(Data under study Opens)
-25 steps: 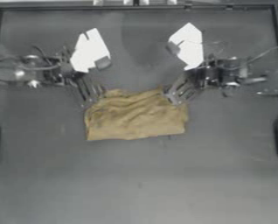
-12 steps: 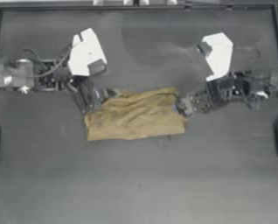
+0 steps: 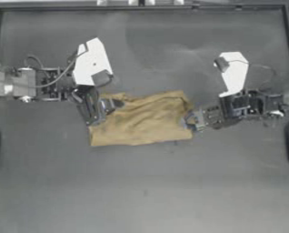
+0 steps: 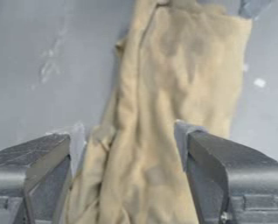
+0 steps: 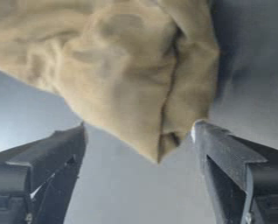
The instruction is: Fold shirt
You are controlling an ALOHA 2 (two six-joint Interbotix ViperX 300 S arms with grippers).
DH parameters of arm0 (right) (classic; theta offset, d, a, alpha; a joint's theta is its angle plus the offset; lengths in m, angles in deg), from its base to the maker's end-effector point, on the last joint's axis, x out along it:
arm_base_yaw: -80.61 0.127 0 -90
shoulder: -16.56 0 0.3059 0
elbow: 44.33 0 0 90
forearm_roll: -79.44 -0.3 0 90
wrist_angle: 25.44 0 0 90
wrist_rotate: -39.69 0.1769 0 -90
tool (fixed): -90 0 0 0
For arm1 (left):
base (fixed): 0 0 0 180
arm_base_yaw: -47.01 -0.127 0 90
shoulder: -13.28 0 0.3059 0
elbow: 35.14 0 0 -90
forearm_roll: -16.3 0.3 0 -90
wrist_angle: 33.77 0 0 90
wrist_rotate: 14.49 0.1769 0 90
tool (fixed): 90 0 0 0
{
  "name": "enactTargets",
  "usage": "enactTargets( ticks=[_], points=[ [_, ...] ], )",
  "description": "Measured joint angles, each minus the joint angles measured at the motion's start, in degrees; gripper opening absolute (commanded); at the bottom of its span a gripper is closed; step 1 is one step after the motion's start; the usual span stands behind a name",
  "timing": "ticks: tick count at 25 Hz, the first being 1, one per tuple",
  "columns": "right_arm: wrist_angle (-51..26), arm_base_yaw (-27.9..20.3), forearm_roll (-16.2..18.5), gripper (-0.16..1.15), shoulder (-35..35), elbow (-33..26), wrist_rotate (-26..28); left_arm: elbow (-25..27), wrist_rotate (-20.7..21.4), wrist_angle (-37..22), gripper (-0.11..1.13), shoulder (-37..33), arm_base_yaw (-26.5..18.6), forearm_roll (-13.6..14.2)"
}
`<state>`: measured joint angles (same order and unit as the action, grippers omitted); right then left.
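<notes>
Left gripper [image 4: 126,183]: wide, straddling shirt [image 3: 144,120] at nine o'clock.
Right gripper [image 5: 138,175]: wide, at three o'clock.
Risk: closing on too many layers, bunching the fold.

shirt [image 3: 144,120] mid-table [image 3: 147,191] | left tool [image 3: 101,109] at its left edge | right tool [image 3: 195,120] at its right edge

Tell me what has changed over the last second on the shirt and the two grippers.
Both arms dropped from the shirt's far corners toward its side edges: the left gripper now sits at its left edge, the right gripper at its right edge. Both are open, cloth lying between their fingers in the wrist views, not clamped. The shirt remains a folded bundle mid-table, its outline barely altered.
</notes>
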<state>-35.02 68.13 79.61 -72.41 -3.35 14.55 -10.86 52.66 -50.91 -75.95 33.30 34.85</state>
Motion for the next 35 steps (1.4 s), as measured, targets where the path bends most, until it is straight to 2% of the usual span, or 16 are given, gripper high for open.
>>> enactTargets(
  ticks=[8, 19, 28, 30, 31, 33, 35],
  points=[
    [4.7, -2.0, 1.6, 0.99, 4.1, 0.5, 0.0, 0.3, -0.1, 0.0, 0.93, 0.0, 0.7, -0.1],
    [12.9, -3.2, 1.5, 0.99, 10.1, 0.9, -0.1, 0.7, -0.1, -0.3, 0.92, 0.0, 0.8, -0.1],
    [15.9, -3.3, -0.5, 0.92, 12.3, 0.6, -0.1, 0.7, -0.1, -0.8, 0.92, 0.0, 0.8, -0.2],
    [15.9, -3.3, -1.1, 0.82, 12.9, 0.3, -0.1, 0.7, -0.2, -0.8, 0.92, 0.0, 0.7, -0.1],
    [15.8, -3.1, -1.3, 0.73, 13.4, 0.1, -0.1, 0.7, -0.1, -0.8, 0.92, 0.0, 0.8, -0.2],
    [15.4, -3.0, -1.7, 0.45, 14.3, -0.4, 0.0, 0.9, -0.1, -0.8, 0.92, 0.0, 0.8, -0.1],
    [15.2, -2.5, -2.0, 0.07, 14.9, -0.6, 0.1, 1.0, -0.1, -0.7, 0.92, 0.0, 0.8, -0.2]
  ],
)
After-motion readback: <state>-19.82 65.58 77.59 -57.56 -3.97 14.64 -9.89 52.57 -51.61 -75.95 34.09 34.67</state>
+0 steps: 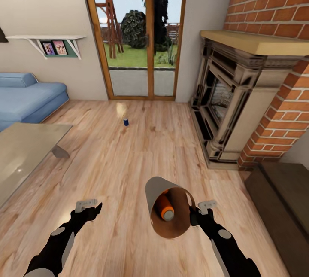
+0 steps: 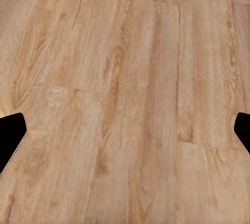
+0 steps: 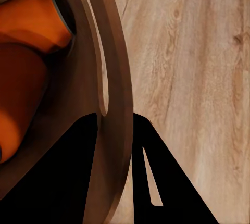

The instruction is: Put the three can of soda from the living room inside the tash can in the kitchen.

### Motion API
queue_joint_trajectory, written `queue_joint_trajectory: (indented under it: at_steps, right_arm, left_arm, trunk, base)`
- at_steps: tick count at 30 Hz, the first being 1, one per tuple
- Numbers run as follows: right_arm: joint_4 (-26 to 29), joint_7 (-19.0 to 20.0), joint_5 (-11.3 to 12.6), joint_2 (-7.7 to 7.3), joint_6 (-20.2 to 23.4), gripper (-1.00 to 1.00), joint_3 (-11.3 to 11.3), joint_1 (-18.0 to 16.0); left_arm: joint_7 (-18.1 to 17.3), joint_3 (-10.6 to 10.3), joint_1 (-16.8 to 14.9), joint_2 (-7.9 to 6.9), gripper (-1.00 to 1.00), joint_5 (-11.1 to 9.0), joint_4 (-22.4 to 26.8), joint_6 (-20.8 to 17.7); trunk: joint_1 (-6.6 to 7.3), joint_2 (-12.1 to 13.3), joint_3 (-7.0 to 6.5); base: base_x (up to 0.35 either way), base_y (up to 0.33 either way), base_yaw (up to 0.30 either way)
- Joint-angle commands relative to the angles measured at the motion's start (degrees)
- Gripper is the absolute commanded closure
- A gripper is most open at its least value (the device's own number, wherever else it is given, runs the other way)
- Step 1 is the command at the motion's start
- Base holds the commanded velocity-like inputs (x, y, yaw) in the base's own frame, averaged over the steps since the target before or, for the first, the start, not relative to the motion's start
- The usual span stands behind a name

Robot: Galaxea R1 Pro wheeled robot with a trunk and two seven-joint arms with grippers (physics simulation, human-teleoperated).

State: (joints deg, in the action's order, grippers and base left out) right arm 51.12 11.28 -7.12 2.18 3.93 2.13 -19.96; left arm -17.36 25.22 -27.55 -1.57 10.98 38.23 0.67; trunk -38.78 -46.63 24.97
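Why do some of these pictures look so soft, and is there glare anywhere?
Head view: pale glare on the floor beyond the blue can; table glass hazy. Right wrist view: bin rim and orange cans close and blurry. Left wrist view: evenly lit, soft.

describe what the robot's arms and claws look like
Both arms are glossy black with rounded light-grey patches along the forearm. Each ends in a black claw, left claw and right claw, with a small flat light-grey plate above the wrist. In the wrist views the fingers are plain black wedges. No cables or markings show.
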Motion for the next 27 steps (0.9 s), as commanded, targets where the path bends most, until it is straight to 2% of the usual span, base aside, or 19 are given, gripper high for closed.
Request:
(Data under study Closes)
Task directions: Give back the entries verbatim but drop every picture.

Solution to this problem:
-25 steps: 
-12 steps: 
+0 steps: 
+0 steps: 
+0 steps: 
The instruction is: Fold shirt
You are controlling an ALOHA 2 (two six-joint Interbotix ViperX 300 S arms with grippers).
DH parameters of arm0 (right) (classic; theta offset, d, a, alpha; a joint's theta is its angle plus the offset; lengths in m, angles in deg), from its base to the maker's end-effector point, on the last joint's axis, x out along it:
arm_base_yaw: -80.61 0.127 0 -90
shoulder: -16.56 0 0.3059 0
elbow: 44.33 0 0 90
forearm_roll: -79.44 -0.3 0 90
wrist_angle: 25.44 0 0 90
wrist_rotate: -39.69 0.1769 0 -90
tool (fixed): -90 0 0 0
For arm1 (left):
base (fixed): 0 0 0 180
arm_base_yaw: -47.01 -0.127 0 90
shoulder: -13.28 0 0.3059 0
elbow: 35.14 0 0 -90
forearm_roll: -16.3 0.3 0 -90
wrist_angle: 33.77 0 0 90
wrist_rotate: 14.49 0.1769 0 90
tool (fixed): 90 0 0 0
{
  "name": "enactTargets",
  "usage": "enactTargets( ticks=[_], points=[ [_, ...] ], )",
  "description": "Measured joint angles, each minus the joint angles measured at the motion's start, in degrees; gripper opening absolute (commanded); at the bottom of its span a gripper is closed; step 1 is one step after the motion's start; the usual span stands behind a name",
  "timing": "ticks: tick count at 25 Hz, the first being 1, one per tuple",
  "columns": "right_arm: wrist_angle (-51..26), arm_base_yaw (-27.9..20.3), forearm_roll (-16.2..18.5), gripper (-0.16..1.15), shoulder (-35..35), elbow (-33..26), wrist_rotate (-26..28); left_arm: elbow (-25..27), wrist_rotate (-20.7..21.4), wrist_angle (-37..22), gripper (-0.11..1.13), shoulder (-37..33), arm_base_yaw (-26.5..18.6), forearm_roll (-13.6..14.2)"
}
`<state>`: measured joint angles (same order and unit as the action, grippers omitted); right then left.
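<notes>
Left gripper [image 4: 126,183]: wide, straddling shirt [image 3: 144,120] at nine o'clock.
Right gripper [image 5: 138,175]: wide, at three o'clock.
Risk: closing on too many layers, bunching the fold.

shirt [image 3: 144,120] mid-table [image 3: 147,191] | left tool [image 3: 101,109] at its left edge | right tool [image 3: 195,120] at its right edge

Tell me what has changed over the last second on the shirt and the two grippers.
Both arms dropped from the shirt's far corners toward its side edges: the left gripper now sits at its left edge, the right gripper at its right edge. Both are open, cloth lying between their fingers in the wrist views, not clamped. The shirt remains a folded bundle mid-table, its outline barely altered.
</notes>
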<state>-35.02 68.13 79.61 -72.41 -3.35 14.55 -10.86 52.66 -50.91 -75.95 33.30 34.85</state>
Motion for the next 35 steps (1.4 s), as measured, targets where the path bends most, until it is straight to 2% of the usual span, or 16 are given, gripper high for open.
>>> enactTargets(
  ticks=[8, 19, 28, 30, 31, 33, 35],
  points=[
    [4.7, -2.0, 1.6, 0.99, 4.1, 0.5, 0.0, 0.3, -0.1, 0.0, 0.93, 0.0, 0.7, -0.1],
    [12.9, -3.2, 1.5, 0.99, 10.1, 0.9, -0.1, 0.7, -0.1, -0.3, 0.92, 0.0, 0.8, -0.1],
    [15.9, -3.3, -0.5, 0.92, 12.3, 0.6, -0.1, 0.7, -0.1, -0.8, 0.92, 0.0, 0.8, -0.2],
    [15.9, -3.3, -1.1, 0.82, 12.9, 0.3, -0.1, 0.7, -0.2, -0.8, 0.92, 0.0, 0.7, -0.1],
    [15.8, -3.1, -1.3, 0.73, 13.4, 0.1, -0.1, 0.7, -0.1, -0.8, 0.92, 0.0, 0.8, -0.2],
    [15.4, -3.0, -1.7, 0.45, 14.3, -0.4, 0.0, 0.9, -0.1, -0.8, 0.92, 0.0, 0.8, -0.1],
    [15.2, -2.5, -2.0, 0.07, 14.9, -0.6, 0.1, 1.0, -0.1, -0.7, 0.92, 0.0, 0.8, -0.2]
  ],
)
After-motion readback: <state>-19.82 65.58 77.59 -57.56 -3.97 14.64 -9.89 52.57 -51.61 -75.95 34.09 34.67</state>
+0 steps: 
+0 steps: 
+0 steps: 

The instruction is: Put the three can of soda from the living room inside the tash can in the kitchen.

### Motion API
queue_joint_trajectory, written `queue_joint_trajectory: (indented under it: at_steps, right_arm, left_arm, trunk, base)`
- at_steps: tick count at 30 Hz, the first being 1, one per tuple
- Numbers run as follows: right_arm: joint_4 (-26 to 29), joint_7 (-19.0 to 20.0), joint_5 (-11.3 to 12.6), joint_2 (-7.7 to 7.3), joint_6 (-20.2 to 23.4), gripper (-1.00 to 1.00), joint_3 (-11.3 to 11.3), joint_1 (-18.0 to 16.0); left_arm: joint_7 (-18.1 to 17.3), joint_3 (-10.6 to 10.3), joint_1 (-16.8 to 14.9), joint_2 (-7.9 to 6.9), gripper (-1.00 to 1.00), joint_5 (-11.1 to 9.0), joint_4 (-22.4 to 26.8), joint_6 (-20.8 to 17.7); trunk: joint_1 (-6.6 to 7.3), joint_2 (-12.1 to 13.3), joint_3 (-7.0 to 6.5); base: base_x (up to 0.35 either way), base_y (up to 0.33 either way), base_yaw (up to 0.30 either way)
- Joint-angle commands relative to the angles measured at the motion's start (degrees)
- Gripper is the absolute commanded closure
- A gripper is most open at its least value (the device's own number, wherever else it is given, runs the other way)
- Step 1 is the command at the motion's start
- Base holds the commanded velocity-like inputs (x, y, yaw) in the base's own frame, averaged over the steps since the target before or, for the first, the start, not relative to the motion's start
- The usual span stands behind a name

Robot: Galaxea R1 Pro wheeled robot with a trunk and two seven-joint arms with grippers (physics simulation, human-teleoperated).

State: (joints deg, in the action's order, grippers and base left out) right arm 51.12 11.28 -7.12 2.18 3.93 2.13 -19.96; left arm -17.36 25.22 -27.55 -1.57 10.98 38.23 0.67; trunk -38.78 -46.63 24.97
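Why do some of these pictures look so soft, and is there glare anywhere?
Head view: pale glare on the floor beyond the blue can; table glass hazy. Right wrist view: bin rim and orange cans close and blurry. Left wrist view: evenly lit, soft.

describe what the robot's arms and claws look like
Both arms are glossy black with rounded light-grey patches along the forearm. Each ends in a black claw, left claw and right claw, with a small flat light-grey plate above the wrist. In the wrist views the fingers are plain black wedges. No cables or markings show.
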Motion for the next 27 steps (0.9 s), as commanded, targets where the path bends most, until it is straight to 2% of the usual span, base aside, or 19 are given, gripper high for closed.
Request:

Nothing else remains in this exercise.